Sundari muncul, raut wajahnya buruk sekali. Rambutnya berantakan dan mukanya nampak pucat.

"Aku tidak suka!" Gertaknya dengan menunjukkan gigi taring yang menyeringai.
'Oh Tuhan, kenapa aku bodoh telah menikahi jin'

Parni muncul dan tiba-tiba saja Sundari lenyap. Wajah Parni masih penuh luka cakar. Anehnya, jika dilap tidak nampak adanya darah.

Kami bergantian mandi.

Usai shalat Subuh berjama'ah dengan istri dan anak-anakku. Aku berniat menceritakan tentang Sundari pada Parni. Anak-anak kusuruh belajar di kamarnya.

"Parni, ada yang ingin kuceritakan padamu."

Parni menoleh, matanya menatapku serius. Aku merasa gugup, jantungku terasa berdetak tak beraturan. Yang kukhawatirkan adalah kemarahan Parni.
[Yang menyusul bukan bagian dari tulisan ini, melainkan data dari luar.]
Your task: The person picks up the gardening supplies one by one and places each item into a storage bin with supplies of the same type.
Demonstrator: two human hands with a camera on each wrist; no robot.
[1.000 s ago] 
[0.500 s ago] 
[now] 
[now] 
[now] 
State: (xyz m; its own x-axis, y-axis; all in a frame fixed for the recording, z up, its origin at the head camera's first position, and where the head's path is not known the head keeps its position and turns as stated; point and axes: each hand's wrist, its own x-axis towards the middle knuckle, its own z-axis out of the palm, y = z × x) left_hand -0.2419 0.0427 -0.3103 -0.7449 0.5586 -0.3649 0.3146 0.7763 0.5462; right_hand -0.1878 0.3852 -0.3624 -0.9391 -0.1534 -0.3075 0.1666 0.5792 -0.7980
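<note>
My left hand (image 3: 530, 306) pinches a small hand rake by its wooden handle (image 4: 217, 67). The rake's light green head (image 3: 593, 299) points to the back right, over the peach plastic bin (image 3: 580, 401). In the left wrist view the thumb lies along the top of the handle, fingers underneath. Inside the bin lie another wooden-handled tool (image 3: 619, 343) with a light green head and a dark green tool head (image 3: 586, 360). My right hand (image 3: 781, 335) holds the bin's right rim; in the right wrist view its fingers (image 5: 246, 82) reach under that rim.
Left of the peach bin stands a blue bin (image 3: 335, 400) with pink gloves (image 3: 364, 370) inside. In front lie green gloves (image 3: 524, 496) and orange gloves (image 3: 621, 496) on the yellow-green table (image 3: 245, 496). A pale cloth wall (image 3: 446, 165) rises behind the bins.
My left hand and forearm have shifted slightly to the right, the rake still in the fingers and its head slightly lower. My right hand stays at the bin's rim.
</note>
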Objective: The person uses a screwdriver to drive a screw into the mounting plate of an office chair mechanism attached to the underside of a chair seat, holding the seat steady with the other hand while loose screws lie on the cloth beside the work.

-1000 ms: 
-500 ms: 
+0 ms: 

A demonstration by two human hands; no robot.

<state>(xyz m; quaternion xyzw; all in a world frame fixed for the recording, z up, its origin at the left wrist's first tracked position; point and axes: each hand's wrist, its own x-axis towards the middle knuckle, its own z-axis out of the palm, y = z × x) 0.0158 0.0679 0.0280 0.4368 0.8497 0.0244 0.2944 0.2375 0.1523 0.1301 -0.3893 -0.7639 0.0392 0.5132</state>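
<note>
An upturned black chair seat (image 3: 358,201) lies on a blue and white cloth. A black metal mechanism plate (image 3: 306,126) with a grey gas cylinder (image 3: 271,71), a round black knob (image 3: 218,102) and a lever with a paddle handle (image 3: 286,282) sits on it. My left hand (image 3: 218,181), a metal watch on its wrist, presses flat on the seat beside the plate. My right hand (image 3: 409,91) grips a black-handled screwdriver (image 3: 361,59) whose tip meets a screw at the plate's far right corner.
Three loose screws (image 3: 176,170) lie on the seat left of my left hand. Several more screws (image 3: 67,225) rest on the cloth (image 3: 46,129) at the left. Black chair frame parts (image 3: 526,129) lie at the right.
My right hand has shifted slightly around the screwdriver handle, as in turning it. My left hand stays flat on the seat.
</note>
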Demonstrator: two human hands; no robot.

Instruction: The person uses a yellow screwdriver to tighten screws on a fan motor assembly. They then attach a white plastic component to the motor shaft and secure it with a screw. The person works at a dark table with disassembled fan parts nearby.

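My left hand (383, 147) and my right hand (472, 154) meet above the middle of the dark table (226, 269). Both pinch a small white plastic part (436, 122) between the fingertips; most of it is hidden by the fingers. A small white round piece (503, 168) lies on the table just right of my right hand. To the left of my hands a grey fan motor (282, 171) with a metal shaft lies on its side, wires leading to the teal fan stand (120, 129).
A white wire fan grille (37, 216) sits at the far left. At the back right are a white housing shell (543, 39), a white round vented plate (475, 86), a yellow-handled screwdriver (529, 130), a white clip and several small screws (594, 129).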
"Cerita apa, Pak?" tanyanya.

Semilir angin dari balik jendela yang terbuka tiba-tiba masuk begitu kencang. Ada bisikan aneh yang kudengar, "jangan cerita pada siapapun, atau kau akan menyesal."

"Eng... enggak ada, Parni. Kemarin mancing dapat banyak ikan, sudah dimasak belum?" Kali ini aku gagal bercerita. Keraguan kian menghantui, mengingat Parni sangat pencemburu.

"Oh... masih dalem kulkas, Pak. Kemarin masih banyak lauk. Ya, sudah, tak masak dulu." Parni beranjak dari duduknya, menggantungkan mukenah lalu pergi ke dapur.

"Aaaa!!" Parni menjerit.

Aku menyusulnya ke belakang dapur.
"Ada apa, Parni?" tanyaku. Parni tampak ketakutan setelah melihat hasil memancingku.

Perlahan kubuka plastik hitam. Bau anyir dan busuk menyeruak menusuk hidung.

"Astaghfirullah!" Segera kulempar plastik ke sembarang arah.
Aku yakin, kemarin aku mendapat ikan besar-besar. Mengapa isinya belatung semua.

'Huek' Parni sampai muntah-muntah. Aku menuntunya masuk rumah.

Keanehan demi keanehan membuatku geram. Esok aku harus mencari Ki Ageng untuk meminta tolong agar teror ini segera dihentikan. Namun, untuk menuju ke rumah Ki Ageng, lagi-lagi harus melewati jalan Kampung Kembang Kantil. Pikiranku menjadi bimbang.